- _Problem to work on_
For each line below, check for "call"; give only the total of lines where it occurs.

- _Recorded data_
==============================

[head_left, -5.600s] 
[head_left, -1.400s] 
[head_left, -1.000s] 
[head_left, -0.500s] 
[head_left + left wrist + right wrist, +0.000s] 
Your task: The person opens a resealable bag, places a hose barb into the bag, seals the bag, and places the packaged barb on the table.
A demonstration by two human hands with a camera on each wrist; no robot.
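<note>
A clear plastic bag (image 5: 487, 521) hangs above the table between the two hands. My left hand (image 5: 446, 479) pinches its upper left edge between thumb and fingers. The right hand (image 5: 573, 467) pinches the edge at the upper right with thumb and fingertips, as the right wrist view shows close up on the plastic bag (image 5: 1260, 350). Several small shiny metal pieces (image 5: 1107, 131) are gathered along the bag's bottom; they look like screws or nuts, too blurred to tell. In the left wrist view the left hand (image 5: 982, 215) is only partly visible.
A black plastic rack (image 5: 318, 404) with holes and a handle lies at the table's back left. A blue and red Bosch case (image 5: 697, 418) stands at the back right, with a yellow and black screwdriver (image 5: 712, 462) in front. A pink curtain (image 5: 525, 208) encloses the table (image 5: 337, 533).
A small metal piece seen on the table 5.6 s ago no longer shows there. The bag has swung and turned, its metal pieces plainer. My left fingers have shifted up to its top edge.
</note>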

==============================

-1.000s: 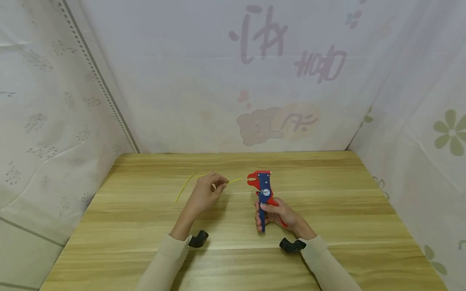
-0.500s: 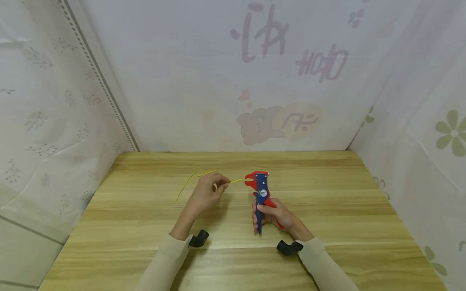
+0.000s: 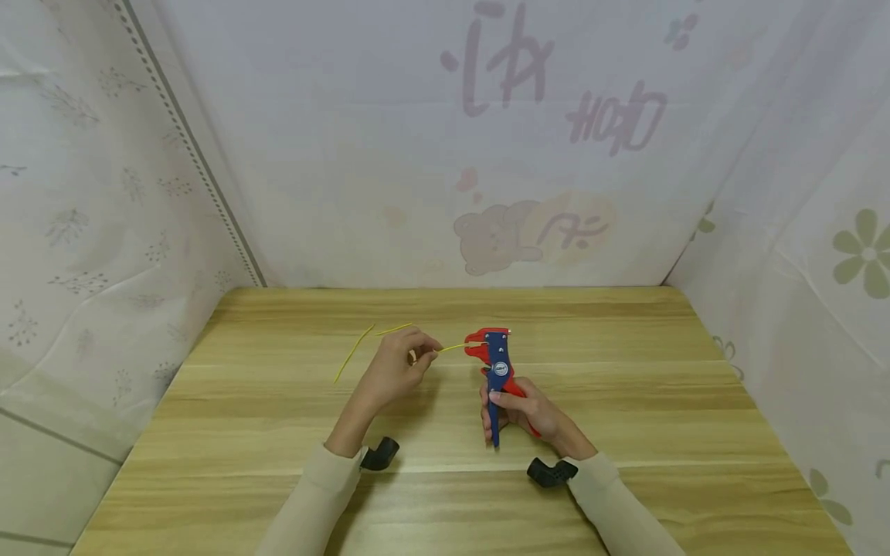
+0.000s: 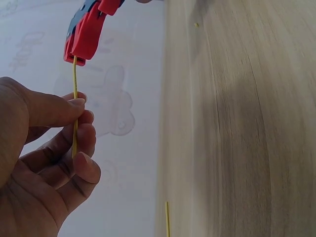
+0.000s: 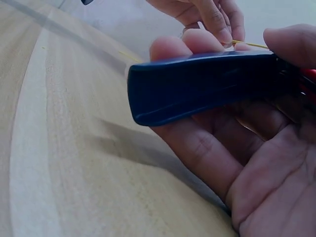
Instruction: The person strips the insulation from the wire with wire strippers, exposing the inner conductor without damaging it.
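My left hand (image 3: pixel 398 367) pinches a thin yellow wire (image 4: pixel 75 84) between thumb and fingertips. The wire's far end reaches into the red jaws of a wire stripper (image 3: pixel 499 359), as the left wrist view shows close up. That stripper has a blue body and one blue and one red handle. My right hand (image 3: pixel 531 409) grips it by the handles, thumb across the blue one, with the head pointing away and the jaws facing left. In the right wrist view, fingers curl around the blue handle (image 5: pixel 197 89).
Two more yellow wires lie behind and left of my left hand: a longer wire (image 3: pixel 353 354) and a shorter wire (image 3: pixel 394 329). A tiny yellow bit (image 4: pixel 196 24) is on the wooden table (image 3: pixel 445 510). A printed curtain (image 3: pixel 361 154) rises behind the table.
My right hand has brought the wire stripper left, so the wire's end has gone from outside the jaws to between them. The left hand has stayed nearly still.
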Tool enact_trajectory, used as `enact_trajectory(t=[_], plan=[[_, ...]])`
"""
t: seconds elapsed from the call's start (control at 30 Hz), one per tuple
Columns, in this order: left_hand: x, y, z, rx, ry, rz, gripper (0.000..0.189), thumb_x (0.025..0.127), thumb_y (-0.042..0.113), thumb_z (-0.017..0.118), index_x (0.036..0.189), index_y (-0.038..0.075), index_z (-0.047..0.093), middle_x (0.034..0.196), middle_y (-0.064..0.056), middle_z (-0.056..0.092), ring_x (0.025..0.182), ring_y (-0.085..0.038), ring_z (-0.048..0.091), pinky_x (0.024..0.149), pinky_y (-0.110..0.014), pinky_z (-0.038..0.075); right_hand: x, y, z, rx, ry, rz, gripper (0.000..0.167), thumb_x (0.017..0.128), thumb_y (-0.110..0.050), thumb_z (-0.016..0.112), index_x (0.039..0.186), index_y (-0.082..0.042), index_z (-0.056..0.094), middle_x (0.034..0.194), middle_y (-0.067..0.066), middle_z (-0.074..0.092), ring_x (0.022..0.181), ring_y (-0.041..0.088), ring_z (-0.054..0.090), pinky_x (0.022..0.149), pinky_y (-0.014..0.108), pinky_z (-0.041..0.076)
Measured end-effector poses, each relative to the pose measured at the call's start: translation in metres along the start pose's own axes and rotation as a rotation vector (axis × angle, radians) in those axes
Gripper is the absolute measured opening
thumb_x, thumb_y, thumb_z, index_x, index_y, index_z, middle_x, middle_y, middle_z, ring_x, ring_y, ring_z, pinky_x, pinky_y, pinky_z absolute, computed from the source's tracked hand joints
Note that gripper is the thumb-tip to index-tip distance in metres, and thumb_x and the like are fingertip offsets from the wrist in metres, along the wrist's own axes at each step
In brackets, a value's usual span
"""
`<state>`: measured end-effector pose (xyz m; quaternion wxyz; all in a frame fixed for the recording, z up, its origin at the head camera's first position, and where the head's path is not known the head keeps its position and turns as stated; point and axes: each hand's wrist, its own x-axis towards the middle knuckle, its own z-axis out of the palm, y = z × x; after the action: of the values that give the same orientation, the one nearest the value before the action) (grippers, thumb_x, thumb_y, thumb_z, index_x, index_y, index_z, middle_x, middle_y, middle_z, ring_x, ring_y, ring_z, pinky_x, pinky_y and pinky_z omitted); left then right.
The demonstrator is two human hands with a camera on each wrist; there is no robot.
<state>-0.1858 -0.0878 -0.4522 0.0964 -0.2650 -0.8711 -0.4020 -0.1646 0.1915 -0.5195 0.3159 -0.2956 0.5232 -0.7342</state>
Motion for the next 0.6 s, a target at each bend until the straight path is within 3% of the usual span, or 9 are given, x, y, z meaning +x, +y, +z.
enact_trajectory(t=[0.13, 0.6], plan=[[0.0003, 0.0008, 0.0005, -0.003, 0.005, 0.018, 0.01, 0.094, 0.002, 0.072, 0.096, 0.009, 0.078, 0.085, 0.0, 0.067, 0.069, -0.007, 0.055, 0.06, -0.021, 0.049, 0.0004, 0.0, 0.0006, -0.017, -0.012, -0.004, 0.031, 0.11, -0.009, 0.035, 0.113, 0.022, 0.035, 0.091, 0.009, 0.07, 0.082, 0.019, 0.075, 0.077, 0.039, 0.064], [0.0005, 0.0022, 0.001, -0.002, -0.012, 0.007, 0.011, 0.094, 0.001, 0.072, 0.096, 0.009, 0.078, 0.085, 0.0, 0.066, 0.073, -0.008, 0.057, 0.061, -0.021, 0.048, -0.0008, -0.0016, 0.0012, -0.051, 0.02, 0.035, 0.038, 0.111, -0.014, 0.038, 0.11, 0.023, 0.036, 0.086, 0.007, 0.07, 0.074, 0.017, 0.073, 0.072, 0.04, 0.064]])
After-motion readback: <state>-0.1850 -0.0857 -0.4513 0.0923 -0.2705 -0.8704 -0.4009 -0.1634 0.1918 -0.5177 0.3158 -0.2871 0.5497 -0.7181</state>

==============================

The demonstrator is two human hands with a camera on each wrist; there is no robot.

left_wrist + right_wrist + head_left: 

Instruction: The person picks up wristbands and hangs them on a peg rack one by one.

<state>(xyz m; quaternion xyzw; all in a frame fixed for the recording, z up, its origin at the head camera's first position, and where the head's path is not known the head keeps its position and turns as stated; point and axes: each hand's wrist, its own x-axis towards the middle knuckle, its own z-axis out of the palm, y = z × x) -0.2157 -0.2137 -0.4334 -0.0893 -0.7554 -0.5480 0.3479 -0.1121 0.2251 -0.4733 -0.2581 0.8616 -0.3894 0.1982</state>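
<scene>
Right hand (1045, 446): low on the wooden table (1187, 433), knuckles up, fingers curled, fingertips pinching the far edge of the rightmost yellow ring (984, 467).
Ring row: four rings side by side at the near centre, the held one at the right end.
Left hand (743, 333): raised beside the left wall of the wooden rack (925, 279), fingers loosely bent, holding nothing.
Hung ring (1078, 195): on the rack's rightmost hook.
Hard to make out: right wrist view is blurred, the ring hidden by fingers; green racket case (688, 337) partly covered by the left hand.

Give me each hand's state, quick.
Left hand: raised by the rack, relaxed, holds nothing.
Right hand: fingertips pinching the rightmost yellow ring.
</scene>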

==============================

- _Expected output_
2